This article explored the fascinating parts of a jellyfish, but did you know there's a dazzling array of jellyfish varieties out there? Discover the incredible diversity of jellyfish with another article on our site.

What Are the Parts of Jellyfish? - Manubrium

Oral arms

The oral arms are elongated, flexible structures that extend from the manubrium around the mouth of the jellyfish.

The structure of oral arms varies significantly between different species of jellyfish, reflecting adaptations to their specific habitats and feeding methods. In some species, the oral arms are highly branched, increasing the surface area available to capture prey. In other species, the arms may be covered with cilia (small hair-like projections) that help move food toward the mouth. Some oral arms have a layer of mucus that traps small food particles, making it easier for the jellyfish to capture and consume prey. The length and thickness of the oral arms can vary greatly, with some species having long and thin arms, while others have short and stocky ones.

For humans, the oral arms of some jellyfish species can be dangerous due to their painful stings.

Functions of oral arms

The two main functions of the oral arms are:

  • Once prey is immobilized by the tentacles, the oral arms manipulate and move the prey toward the jellyfish's mouth. The arms wrap around the prey, bringing it closer to the manubrium, where it is directed into the mouth and transported to the gastrovascular cavity for digestion.

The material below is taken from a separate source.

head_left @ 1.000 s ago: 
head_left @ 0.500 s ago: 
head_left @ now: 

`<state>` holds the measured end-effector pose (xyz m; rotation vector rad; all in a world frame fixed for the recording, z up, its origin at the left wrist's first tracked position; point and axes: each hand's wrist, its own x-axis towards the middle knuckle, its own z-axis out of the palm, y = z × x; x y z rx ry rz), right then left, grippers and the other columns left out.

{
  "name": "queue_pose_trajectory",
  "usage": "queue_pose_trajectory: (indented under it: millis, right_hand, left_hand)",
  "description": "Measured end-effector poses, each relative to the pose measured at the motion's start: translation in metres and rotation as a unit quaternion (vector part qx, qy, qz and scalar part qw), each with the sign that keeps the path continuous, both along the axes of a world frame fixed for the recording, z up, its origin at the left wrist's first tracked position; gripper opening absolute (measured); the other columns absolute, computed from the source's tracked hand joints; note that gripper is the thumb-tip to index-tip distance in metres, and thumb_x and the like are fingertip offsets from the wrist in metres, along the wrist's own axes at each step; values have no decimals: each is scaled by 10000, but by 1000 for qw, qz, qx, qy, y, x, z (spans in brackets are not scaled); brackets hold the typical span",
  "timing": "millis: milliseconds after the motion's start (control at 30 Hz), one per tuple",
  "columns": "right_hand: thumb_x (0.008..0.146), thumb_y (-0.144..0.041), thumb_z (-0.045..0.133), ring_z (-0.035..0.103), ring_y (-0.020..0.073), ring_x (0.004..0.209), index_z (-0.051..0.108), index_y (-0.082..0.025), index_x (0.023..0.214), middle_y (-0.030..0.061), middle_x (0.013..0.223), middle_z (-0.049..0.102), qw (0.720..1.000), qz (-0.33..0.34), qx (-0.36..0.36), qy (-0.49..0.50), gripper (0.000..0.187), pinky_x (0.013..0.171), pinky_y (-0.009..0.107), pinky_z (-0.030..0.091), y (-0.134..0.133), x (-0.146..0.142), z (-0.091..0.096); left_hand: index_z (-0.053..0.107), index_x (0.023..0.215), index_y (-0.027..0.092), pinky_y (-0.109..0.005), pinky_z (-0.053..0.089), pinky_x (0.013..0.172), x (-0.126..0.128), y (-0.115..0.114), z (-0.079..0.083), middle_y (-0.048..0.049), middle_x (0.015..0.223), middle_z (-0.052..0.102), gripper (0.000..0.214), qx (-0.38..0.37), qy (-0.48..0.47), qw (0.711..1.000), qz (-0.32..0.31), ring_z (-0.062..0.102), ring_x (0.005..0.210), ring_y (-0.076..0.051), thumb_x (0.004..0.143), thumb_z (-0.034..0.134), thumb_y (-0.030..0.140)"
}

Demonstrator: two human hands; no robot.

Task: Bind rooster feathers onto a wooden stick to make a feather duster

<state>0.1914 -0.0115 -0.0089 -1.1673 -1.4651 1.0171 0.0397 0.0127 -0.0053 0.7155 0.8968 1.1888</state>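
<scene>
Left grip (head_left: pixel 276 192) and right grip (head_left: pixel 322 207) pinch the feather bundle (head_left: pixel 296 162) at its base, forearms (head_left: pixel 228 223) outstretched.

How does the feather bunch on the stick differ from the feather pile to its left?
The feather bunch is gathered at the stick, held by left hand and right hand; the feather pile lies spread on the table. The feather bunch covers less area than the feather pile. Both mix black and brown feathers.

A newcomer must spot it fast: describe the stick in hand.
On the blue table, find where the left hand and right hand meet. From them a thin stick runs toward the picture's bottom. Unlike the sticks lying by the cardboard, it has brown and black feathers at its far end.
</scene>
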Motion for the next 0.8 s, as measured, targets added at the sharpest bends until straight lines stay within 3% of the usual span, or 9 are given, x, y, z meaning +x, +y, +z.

  • The oral arms act as a defense mechanism against predators. Their ability to sting and immobilize threats helps protect the jellyfish from being eaten.

It is worth noting that the oral arms allow jellyfish to capture a wide variety of prey, from small planktonic organisms to small fish, depending on the size of the jellyfish. In this sense, by consuming large amounts of zooplankton, jellyfish play a significant role in regulating planktonic populations in marine ecosystems.

What Are the Parts of Jellyfish? - Oral arms


Tentacles are among the most recognizable parts of jellyfish anatomy, alongside the umbrella. These long, thin structures extend from the edge of the umbrella and are critical to the survival of these marine organisms.

The number, length, and arrangement of tentacles vary across jellyfish species. Some species have numerous, long tentacles, while others have fewer, shorter ones. Generally, jellyfish living in open water often have longer tentacles, maximizing their prey capture area in the vast ocean. On the other hand, jellyfish in more confined environments may have shorter, densely arranged tentacles, which are more suited to their restricted spaces.

One of the most notable features of jellyfish tentacles is the presence of specialized cells called cnidocytes. Within cnidocytes are organelles known as nematocysts, which can release toxins when triggered by contact or chemical stimuli. These toxins are essential for immobilizing or killing prey.

Functions of tentacles

The tentacles are vital for the survival of jellyfish, performing several key functions:

  • Immobilizing prey: when prey comes into contact with the tentacles, the nematocysts fire, injecting toxins that paralyze or kill the prey. This ability is crucial for jellyfish feeding, as many jellyfish consume small, mobile organisms like zooplankton and juvenile fish.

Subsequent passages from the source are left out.